Top of Task inputs

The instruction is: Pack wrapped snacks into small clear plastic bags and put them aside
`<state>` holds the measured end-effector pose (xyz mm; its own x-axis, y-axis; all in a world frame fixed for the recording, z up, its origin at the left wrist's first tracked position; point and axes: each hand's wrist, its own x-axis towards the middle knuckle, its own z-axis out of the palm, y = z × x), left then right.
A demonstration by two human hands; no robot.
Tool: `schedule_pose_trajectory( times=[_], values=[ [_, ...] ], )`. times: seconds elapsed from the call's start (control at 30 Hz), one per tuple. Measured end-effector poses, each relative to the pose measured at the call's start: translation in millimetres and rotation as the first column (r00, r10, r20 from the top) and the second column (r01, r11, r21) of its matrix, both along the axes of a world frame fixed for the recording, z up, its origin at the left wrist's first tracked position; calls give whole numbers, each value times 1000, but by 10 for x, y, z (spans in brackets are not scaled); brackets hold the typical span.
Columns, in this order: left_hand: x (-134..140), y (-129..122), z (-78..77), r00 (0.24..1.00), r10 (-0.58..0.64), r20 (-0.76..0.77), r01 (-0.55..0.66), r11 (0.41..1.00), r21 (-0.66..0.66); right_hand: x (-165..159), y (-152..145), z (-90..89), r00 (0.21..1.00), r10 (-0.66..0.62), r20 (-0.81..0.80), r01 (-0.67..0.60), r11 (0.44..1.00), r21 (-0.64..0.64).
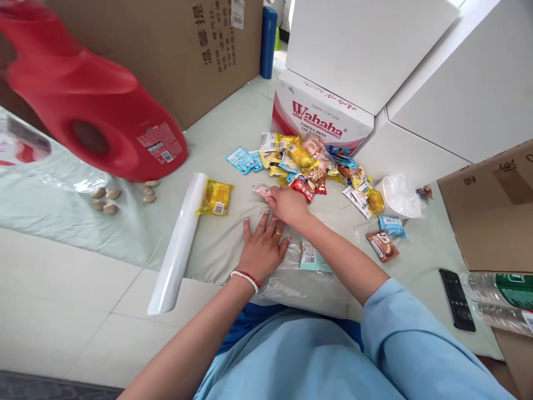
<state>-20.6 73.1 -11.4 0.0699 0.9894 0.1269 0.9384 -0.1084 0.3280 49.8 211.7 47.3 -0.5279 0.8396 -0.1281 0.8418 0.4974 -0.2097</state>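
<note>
Closed around a small pink-wrapped snack [263, 190], my right hand [290, 206] is just in front of a heap of wrapped snacks [300, 154]. My left hand [263, 248] lies flat with fingers spread on the pale green cloth [233, 244], close below the right one. To its left, a yellow snack packet [215, 198] rests against a white roll [179, 244]. Under my right forearm a mint-green packet [310, 256] is partly hidden, near crumpled clear plastic [287, 280].
A red jug [95, 105] stands at the left beside several brown nut-like pieces [110, 209]. Behind the heap is a Wahaha carton [320, 114]. On the right are a white tub [397, 197], a brown packet [382, 245], a phone [457, 300] and plastic bottles [499, 289].
</note>
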Motion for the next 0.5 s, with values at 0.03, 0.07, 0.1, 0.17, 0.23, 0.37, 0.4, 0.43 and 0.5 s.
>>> schedule_pose_trajectory(
  times=[0.03, 0.07, 0.1, 0.17, 0.23, 0.37, 0.4, 0.43, 0.5],
  values=[
    [-3, -3, -2, 1000, -2, 4, 2, 1000, 3, 113, -23, 22, 994, -8, -107, 6, 1000, -23],
    [-7, -6, -6, 1000, -2, 9, 2, 1000, 8, 262, -64, 53, 972, -26, -235, 12, 998, -62],
    [-9, -8, -11, 1000, -1, 13, 1, 1000, 13, 440, -123, 92, 928, -60, -369, 16, 992, -122],
    [-12, -8, -21, 1000, 1, 26, -1, 1000, 19, 850, -292, 179, 795, -194, -574, 32, 959, -280],
    [-11, -5, -25, 999, 0, 40, -1, 1000, 15, 1271, -507, 248, 688, -360, -630, 87, 903, -421],
    [-4, 4, -20, 998, -10, 61, 9, 1000, 6, 1867, -938, 209, 682, -417, -601, 224, 901, -371],
    [-1, 6, -20, 998, -11, 61, 10, 1000, 4, 1936, -1023, 163, 733, -357, -579, 209, 928, -309],
    [1, 8, -20, 998, -10, 58, 10, 1000, 3, 1976, -1093, 109, 796, -278, -538, 167, 955, -247],
    [6, 11, -22, 999, -5, 40, 5, 1000, 2, 1989, -1187, -4, 907, -112, -406, 49, 985, -163]
  ],
)
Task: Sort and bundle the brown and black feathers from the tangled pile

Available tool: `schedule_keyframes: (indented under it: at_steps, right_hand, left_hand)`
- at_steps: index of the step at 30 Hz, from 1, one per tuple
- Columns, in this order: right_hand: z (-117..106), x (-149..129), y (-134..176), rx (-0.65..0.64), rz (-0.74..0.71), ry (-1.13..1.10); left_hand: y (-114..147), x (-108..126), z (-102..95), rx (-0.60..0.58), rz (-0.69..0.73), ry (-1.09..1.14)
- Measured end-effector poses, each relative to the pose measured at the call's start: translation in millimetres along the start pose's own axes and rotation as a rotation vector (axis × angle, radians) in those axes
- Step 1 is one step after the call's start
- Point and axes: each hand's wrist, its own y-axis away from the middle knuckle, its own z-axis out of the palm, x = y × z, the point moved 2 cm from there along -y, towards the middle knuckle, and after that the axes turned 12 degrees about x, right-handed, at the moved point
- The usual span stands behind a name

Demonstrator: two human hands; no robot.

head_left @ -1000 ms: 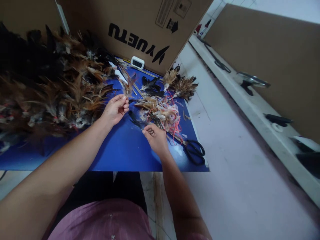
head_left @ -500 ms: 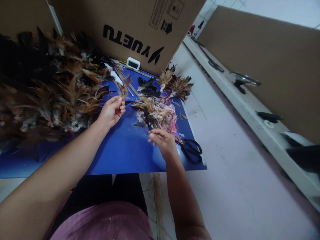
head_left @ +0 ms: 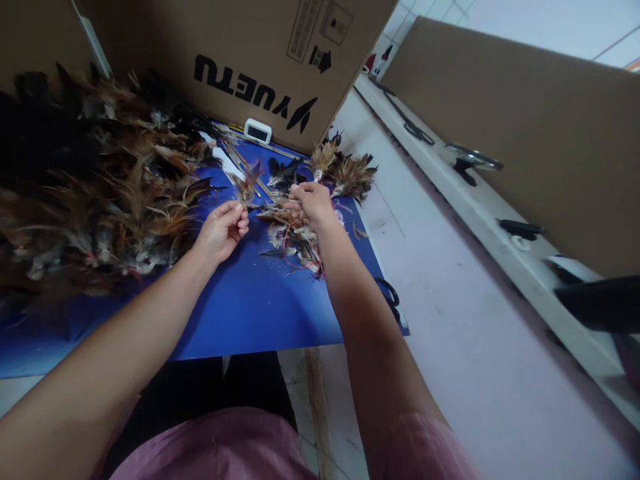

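My left hand (head_left: 225, 230) is closed in a pinch on a small bunch of brown feathers (head_left: 246, 185), held upright above the blue tabletop (head_left: 240, 293). Over the right side of the table is my right hand (head_left: 311, 201), fingers stretched out and slightly apart beside a few black feathers (head_left: 283, 172). No object shows between those fingers. Below it lies a loose heap of feather scraps and red string (head_left: 295, 237), partly covered by the hand and forearm. Black-handled scissors (head_left: 389, 293) rest near the right edge, mostly hidden by my right forearm.
A large pile of brown and black feather bunches (head_left: 115, 193) covers the table's left side. Behind stand a cardboard box (head_left: 240, 40) and a small white digital clock (head_left: 258, 131). Thin sticks (head_left: 250, 172) lie mid-table. Two tied feather bunches (head_left: 353, 175) sit back right.
My right hand has moved up and away from the scissors to the black feathers, and the black feather it pinched no longer shows in it. My left hand keeps its bunch. The view shifted slightly.
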Motion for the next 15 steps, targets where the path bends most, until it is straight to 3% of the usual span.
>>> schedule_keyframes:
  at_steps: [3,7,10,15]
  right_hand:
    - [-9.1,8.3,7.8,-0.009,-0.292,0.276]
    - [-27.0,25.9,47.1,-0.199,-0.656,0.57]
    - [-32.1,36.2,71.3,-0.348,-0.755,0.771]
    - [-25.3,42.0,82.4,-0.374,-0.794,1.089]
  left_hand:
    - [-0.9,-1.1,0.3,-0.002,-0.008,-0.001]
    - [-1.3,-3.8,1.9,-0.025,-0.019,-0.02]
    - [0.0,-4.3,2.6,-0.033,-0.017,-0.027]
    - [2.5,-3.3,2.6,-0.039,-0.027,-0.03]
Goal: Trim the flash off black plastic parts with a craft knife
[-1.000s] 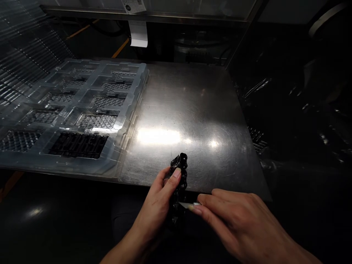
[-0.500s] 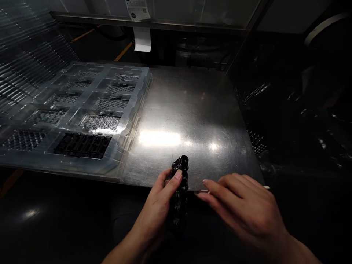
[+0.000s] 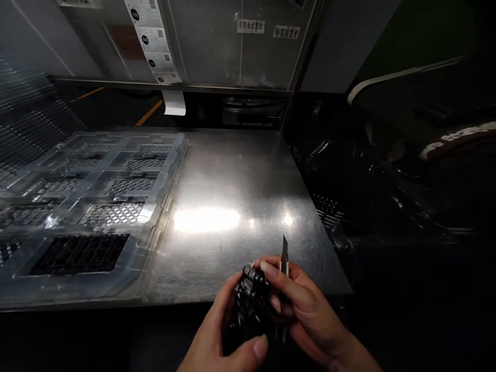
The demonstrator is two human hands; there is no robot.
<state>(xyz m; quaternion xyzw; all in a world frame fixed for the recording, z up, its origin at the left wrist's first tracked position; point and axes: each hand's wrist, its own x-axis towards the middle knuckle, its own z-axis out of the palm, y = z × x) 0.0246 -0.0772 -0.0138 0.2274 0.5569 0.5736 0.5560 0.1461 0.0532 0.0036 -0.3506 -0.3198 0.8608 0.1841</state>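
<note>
A black ribbed plastic part [image 3: 250,299] is held at the near edge of the metal table. My left hand [image 3: 220,330] is closed around its left side, with the thumb low in front. Against the part's upper right side, my right hand [image 3: 306,299] has its thumb and fingertips. That same hand also grips a utility knife [image 3: 284,253], its blade pointing up and away from me. The lower end of the black part is lost in shadow.
A clear plastic tray [image 3: 135,261] with several compartments lies on the left of the metal table [image 3: 236,175]. One compartment holds a black part [image 3: 81,253]. Behind hangs a strip of labels [image 3: 153,44] over a panel. Dark plastic sheeting [image 3: 349,170] lies right of the table.
My right hand has come left to the black part, and the knife blade now shows upright. The part has been turned in my left hand. The view has tilted up and turned right.
</note>
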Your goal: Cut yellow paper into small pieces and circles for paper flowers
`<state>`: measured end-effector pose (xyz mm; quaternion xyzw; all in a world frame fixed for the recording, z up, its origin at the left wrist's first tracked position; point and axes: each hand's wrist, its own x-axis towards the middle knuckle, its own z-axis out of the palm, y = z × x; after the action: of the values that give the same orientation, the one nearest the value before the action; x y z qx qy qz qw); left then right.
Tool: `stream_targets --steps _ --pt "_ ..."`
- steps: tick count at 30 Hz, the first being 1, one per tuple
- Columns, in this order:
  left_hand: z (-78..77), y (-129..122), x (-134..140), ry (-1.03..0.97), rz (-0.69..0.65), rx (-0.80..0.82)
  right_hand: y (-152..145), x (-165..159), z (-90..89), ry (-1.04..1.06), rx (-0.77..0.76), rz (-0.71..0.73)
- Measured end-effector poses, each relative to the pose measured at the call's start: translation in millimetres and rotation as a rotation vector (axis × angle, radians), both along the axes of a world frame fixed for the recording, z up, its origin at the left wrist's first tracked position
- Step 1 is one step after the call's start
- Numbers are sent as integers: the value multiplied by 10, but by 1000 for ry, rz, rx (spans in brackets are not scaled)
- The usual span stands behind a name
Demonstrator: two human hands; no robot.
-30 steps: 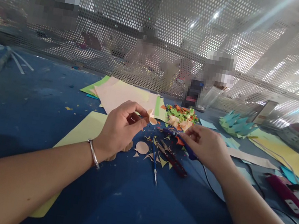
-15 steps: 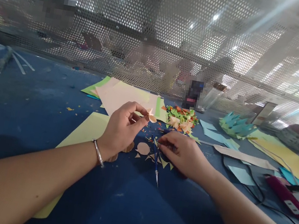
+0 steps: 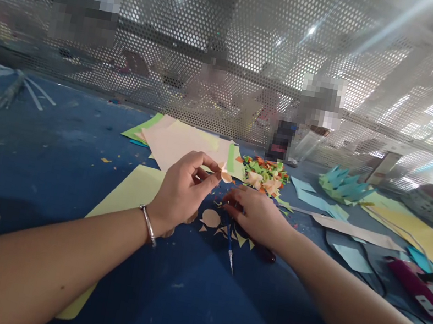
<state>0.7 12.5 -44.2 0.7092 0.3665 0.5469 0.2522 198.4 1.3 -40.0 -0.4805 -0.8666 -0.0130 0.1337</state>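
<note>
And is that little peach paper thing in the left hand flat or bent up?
Bent up: the peach paper piece, pinched in the left hand, has one part standing up and another spreading sideways.

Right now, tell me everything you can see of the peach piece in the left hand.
The peach piece is small and looks like thin paper. It has petal-like lobes: a pale, brightly lit one standing up and a rounder, tanner one spreading out below it. The left hand pinches it at its near edge between thumb and finger, seemingly up off the blue table. The right hand is close by but not touching it. The pinched part is hidden.
</note>
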Motion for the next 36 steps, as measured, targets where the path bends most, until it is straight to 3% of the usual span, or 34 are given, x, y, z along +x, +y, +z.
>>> stream_targets --steps 16,24,36 --pt "-20 15 -15 7 -8 -15 -6 -41 -57 45 4 18" --pt "-23 21 -1 33 -124 -48 -256 193 86 222 131 69" --pt "40 -63 35 231 -185 1 -362 323 212 233 179 124"
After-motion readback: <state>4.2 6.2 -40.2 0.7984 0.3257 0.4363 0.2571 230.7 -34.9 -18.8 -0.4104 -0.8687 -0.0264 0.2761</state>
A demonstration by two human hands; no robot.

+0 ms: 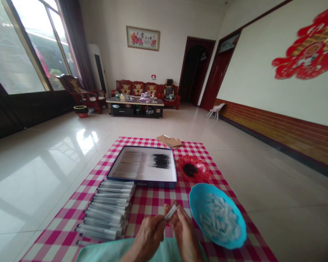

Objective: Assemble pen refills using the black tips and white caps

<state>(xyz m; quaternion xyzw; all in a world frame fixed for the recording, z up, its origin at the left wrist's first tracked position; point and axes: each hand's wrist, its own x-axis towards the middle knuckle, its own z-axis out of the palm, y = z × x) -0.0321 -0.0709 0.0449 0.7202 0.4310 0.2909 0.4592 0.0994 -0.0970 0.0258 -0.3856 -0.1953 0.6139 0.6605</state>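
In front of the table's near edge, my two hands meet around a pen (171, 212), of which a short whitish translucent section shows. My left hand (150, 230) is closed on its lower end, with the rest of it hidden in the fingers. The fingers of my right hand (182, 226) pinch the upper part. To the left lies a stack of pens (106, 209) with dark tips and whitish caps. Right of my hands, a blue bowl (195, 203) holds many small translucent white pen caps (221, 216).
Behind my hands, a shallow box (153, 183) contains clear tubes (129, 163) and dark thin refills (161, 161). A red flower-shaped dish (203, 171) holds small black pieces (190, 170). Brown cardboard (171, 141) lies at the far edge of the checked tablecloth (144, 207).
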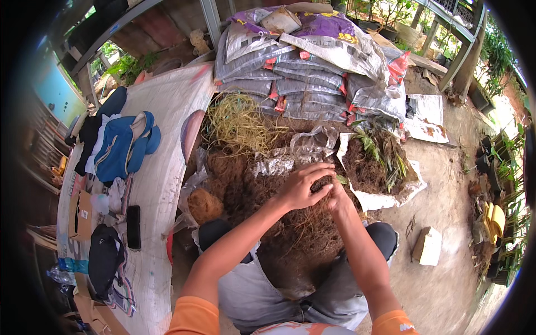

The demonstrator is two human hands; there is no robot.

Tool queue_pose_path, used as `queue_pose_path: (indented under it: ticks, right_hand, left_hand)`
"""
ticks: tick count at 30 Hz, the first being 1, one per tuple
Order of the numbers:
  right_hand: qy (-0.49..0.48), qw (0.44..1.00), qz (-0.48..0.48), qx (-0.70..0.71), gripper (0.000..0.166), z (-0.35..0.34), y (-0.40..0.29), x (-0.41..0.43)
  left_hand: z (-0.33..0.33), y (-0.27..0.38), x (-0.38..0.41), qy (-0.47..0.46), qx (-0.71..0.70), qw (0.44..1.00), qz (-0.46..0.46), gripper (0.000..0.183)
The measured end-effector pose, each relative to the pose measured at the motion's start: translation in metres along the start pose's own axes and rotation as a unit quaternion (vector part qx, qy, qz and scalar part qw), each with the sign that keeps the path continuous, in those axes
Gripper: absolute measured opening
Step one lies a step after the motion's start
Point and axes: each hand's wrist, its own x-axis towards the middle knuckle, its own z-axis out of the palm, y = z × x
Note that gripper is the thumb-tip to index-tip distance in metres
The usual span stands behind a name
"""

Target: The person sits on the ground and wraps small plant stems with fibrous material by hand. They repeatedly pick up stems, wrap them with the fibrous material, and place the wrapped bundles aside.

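Observation:
My left hand [305,186] is curled around a dark clump of soil or fibre [321,184], with thumb and fingers on either side. My right hand [336,193] meets it at the clump's right side; its fingers are mostly hidden, and a small green leaf [341,179] shows beside it. Under both hands lies a heap of brown fibrous material [272,201]. Left of the heap sits a rounded coir-like ball [205,206]. Just right of my hands, an opened white sack [377,203] holds brown fibre and plants with long green and withered leaves [393,167].
Stacked filled sacks [310,88] stand beyond the heap, near tangled yellowish strands [238,121]. A sheet-covered platform [155,201] at left bears a blue bag [121,146], a black pouch [104,259] and a phone [133,227]. A pale block [428,246] rests on the ground at right, near potted plants [502,167].

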Motion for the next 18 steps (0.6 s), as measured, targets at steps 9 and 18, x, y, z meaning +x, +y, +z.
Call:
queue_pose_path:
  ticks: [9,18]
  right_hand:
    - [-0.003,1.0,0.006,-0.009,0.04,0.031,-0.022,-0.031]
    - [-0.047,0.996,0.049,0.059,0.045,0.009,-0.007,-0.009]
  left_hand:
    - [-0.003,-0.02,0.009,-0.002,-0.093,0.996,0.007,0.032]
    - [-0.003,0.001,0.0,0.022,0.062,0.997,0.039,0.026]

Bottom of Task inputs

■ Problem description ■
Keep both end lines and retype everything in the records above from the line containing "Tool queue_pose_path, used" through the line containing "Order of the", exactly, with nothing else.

■ Result below ■
Tool queue_pose_path, used as `queue_pose_path: (indented under it: ticks, right_hand, left_hand)`
"""
ticks: tick count at 30 Hz, the first being 1, one per tuple
Order of the numbers:

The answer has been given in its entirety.